Se acercó a su jefe con el pretexto de pedirle un cigarrillo, aunque su propósito era transmitirle un mensaje que, como habían acordado, consistía en una nota manuscrita: intenta ponerte en contacto conmigo hoy por la mañana, es urgente. Si puedes nos vemos a las diez en el Maracaibo.
Poco después el comisario abandonaba el bar. A la hora convenida tomaban un nuevo café en el bar de la calle Canuda.
Candela deseaba contarle la situación creada en torno a la intervención de su teléfono, que ella intuía no era el único, pero comprendía que Virginia no hubiera querido facilitarle todos los nombres, limitándose a decirle que en el informe hacían referencia a sus amigos, sin especificar los motivos. Sin embargo, no podía traicionar la confianza de su compañera de promoción; una cosa era poner sobre aviso a Julia, que ni siquiera era policía y otra muy diferente decírselo a su jefe, por si le salía la vena oficialista y montaba en cólera pidiendo explicaciones a esferas más altas.
—Ayer estuvimos en el bar de la calle Hospital. Nos hemos enterado que la mujer asesinada limpiaba en casa del vidente; el problema es que por la razón que sea su teléfono sigue sin intervenir. En Información me han dicho que no ha llegado la orden judicial.
—Pero si la pedimos el jueves y prometieron enviarla con fecha de ese mismo día para poder jugar con el factor sorpresa.
—Por eso lo digo; ya sé que en Justicia han estado de huelga, pero mañana hace una semana. No estaría de más que intentes enterarte de lo que ha pasado con la orden.
—En cuanto llegue a la Brigada subo a ver. ¿Has averiguado algo de lo otro?
—No. Por eso quería verte. ¿Tienes por ahí las fotos que te dio Leandro?
—Las llevo en el bolsillo. No me fío, por eso no las he dejado en mi despacho. ¿Para qué Las quieres?

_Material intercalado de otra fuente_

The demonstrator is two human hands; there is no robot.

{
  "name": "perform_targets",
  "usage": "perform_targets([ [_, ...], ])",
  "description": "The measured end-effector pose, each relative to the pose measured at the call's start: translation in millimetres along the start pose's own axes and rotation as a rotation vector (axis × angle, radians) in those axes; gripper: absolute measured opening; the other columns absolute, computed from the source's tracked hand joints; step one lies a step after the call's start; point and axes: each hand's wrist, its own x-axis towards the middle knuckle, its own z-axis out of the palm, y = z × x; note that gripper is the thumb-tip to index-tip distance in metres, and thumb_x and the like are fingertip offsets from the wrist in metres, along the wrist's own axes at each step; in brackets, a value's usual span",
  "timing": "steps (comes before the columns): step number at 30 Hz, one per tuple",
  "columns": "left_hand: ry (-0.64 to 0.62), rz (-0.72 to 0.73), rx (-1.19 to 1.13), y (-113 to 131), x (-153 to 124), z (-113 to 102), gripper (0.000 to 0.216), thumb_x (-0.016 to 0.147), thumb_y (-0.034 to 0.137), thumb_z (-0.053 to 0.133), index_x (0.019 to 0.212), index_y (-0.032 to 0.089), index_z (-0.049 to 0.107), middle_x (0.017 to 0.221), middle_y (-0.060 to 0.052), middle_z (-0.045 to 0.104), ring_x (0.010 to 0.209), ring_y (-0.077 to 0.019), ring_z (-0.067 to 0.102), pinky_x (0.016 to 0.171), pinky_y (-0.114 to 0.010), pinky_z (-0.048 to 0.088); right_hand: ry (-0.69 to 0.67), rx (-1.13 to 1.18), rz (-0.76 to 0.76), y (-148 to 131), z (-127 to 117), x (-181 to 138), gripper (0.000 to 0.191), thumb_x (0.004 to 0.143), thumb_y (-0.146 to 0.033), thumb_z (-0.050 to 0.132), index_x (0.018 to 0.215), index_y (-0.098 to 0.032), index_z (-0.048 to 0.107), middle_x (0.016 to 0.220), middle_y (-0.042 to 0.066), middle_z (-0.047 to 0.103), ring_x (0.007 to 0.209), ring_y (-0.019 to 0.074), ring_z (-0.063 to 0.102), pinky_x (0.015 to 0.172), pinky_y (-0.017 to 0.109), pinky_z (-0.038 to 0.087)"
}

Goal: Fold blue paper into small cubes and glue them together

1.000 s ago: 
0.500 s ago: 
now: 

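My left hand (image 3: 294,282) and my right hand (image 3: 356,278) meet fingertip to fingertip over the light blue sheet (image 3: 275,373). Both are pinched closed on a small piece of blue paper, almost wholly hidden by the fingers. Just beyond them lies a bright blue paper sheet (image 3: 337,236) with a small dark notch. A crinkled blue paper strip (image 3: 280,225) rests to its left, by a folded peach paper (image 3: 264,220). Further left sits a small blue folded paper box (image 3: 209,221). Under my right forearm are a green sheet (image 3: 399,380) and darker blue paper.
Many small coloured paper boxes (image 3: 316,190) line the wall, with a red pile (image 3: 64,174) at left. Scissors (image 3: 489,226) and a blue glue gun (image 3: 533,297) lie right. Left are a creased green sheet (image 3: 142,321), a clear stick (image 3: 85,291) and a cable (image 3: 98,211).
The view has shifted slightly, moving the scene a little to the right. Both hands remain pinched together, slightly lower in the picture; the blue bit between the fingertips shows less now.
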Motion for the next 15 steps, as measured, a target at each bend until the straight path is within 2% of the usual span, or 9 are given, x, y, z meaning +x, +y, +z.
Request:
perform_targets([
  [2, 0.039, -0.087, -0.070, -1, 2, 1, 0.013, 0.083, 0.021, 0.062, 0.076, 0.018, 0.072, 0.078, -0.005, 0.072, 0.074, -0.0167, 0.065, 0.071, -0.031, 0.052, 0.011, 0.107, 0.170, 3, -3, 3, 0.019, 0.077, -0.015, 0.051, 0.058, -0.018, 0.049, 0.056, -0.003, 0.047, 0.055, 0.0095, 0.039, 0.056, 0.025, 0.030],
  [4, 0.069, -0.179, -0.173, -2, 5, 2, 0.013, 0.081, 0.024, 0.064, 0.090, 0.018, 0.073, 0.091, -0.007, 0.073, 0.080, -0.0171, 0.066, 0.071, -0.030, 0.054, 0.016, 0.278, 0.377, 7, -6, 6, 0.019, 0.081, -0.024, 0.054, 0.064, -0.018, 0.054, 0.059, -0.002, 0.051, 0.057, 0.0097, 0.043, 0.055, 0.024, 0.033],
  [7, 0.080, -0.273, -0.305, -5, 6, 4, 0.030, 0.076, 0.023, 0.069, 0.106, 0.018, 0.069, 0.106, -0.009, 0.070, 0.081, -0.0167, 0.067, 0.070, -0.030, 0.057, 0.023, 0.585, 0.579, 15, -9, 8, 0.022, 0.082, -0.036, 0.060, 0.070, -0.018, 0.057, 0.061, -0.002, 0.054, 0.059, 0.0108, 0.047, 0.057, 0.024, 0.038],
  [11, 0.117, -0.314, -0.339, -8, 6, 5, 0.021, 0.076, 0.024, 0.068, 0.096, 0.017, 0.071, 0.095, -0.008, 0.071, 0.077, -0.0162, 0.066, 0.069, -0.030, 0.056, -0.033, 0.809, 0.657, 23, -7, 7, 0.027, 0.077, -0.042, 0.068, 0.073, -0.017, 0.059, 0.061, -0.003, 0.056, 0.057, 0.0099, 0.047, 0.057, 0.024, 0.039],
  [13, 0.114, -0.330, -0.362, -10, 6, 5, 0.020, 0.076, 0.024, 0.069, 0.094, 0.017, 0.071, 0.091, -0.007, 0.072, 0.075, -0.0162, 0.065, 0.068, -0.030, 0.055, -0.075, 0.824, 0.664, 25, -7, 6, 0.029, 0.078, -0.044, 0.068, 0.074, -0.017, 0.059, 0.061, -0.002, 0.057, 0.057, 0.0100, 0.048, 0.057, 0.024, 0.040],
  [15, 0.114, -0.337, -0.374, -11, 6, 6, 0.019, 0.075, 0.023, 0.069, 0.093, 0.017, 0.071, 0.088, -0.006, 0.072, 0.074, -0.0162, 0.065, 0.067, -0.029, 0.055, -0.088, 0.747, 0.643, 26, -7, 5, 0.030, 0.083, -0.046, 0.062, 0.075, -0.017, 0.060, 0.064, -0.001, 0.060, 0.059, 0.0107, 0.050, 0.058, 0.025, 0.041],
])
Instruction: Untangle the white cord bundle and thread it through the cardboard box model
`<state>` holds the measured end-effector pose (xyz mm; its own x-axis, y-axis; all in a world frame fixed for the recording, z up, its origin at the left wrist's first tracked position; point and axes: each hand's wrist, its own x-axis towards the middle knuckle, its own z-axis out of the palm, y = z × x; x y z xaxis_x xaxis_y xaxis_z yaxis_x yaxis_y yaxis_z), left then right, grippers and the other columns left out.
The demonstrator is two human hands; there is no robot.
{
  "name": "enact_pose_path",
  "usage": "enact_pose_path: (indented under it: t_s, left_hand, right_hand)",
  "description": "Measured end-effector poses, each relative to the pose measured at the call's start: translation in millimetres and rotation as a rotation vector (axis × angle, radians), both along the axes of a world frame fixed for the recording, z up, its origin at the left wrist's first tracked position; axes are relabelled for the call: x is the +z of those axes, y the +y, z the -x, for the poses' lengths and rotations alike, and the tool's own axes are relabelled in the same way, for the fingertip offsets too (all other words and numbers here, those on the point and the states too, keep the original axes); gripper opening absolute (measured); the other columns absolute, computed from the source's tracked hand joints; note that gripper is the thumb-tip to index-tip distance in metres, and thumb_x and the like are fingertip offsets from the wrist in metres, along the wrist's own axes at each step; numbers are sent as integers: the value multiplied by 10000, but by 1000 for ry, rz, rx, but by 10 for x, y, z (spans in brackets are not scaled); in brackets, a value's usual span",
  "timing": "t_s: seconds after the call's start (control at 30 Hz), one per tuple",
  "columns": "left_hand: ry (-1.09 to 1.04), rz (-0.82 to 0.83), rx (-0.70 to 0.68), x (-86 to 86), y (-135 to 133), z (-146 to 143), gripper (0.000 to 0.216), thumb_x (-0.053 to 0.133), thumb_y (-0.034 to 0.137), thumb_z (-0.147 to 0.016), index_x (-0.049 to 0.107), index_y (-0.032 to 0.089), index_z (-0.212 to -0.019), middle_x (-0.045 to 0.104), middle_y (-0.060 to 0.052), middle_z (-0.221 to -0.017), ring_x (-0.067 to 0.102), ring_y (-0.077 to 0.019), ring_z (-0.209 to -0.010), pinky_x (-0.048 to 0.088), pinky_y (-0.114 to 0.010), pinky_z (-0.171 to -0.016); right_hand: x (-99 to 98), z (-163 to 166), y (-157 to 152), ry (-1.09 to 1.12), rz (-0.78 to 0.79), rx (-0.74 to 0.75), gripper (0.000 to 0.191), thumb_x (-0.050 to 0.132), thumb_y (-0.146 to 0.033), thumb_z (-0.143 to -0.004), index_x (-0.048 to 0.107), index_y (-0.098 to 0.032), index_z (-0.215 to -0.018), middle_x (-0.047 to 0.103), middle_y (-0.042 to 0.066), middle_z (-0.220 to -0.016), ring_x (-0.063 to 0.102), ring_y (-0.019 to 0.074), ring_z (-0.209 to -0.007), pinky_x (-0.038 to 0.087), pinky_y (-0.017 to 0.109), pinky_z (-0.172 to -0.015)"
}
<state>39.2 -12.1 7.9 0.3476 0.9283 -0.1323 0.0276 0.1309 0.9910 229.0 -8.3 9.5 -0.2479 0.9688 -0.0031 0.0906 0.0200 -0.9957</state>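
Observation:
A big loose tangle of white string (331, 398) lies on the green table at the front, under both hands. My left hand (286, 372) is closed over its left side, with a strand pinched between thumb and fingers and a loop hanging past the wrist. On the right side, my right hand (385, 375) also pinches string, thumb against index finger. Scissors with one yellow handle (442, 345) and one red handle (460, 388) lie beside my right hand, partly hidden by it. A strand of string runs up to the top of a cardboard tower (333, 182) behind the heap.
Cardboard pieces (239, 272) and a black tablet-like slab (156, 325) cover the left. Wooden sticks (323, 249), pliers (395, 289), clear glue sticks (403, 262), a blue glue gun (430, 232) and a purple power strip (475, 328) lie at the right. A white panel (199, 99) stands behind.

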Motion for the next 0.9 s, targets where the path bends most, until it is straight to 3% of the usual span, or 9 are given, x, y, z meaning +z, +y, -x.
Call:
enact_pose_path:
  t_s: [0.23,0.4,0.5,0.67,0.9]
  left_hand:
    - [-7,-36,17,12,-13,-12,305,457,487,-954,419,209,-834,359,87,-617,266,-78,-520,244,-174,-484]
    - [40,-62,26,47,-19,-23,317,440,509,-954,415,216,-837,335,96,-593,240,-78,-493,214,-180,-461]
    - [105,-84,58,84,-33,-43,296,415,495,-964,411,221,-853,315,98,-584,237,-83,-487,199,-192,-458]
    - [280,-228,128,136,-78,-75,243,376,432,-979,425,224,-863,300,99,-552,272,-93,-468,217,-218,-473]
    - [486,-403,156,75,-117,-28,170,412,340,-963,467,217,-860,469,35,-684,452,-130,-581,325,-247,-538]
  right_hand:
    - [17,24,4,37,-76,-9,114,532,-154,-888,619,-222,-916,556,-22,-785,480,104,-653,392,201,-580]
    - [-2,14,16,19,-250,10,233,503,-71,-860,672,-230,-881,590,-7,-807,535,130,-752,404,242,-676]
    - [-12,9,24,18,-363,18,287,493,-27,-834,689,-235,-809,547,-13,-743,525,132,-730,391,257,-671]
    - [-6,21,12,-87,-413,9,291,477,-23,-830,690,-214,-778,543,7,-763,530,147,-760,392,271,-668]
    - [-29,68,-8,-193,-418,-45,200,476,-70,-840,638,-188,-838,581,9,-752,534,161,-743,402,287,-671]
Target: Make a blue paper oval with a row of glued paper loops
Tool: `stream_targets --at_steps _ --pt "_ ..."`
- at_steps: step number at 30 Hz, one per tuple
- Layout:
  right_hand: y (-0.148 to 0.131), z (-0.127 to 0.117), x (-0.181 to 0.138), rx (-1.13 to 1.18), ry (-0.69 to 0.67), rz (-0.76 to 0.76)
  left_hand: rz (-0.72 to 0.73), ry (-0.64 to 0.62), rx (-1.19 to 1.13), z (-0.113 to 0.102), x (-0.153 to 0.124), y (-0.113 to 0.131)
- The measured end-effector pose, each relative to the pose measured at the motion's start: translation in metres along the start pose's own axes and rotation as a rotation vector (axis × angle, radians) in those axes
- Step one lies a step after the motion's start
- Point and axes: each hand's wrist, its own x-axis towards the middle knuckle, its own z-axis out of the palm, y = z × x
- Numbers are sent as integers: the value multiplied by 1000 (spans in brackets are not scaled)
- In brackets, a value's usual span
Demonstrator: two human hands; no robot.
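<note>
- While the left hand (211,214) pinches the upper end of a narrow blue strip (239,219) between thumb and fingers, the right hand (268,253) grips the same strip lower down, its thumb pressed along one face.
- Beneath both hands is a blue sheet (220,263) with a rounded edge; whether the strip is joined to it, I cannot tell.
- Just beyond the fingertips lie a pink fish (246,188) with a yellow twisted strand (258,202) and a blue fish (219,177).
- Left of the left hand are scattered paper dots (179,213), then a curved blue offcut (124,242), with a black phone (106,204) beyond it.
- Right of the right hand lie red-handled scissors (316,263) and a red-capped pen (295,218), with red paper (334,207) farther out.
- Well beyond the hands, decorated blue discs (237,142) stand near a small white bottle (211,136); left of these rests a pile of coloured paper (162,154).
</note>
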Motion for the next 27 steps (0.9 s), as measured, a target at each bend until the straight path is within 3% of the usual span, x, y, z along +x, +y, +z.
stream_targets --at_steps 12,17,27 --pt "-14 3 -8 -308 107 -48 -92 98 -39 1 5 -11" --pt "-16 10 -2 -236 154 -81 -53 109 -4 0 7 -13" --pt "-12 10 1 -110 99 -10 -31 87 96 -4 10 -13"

—He pensado que este fin de semana me voy a dejar caer por el bar donde tocaba Manel preguntando por el traficante con el pretexto de comprarle algo.
—¿Irás sola?
—No. Ya te dije que si volvía al bar lo haría acompañada de Julia —Salgado intentó interrumpir pero Candela atajó su intento—. Ya sé lo que me vas a decir, pero no tengo otra alternativa. Si voy sola daré el cante de una manera estrepitosa. En cambio con Julia pasaremos por dos amigas que después de ir a un local, vuelven porque les ha gustado. No tiene nada de extraño.
—No sé, Candela. No me gusta. ¿Y Manel?
—Dice que no va a volver a tocar.
—¿Pero sigue yendo al bar? Y lo más importante, ¿sigue metiéndose esa mierda por las narices?
—Creo que no, pero claro, abiertamente no se lo he preguntado.
—Pues hazlo.
—Lo haré hoy mismo.
—Si vuelve al bar lo quiero saber de inmediato.
—También quería decirte que hables con Vázquez. Está muy raro. Se siente marginado, lo noto reticente y enfadado.
—Hasta cierto punto es normal que se sienta así. Apenas le he explicado lo justo y, por supuesto, ignora que hayamos montado una investigación paralela.
—También quería saber si han vuelto a abrir el bar, no vaya a ser que nos demos el paseo para nada.
—Según los informes de Morell y García, lo abren mañana.
—¿Han interrogado al dueño?
—Sí. He leído la declaración y el pobre hombre está fatal. No sólo ha muerto una mujer en su establecimiento, sino que se ha quedado sin conjunto. Esto no figura en el informe, pero me han dicho los que llevan el caso que se lo comentó él.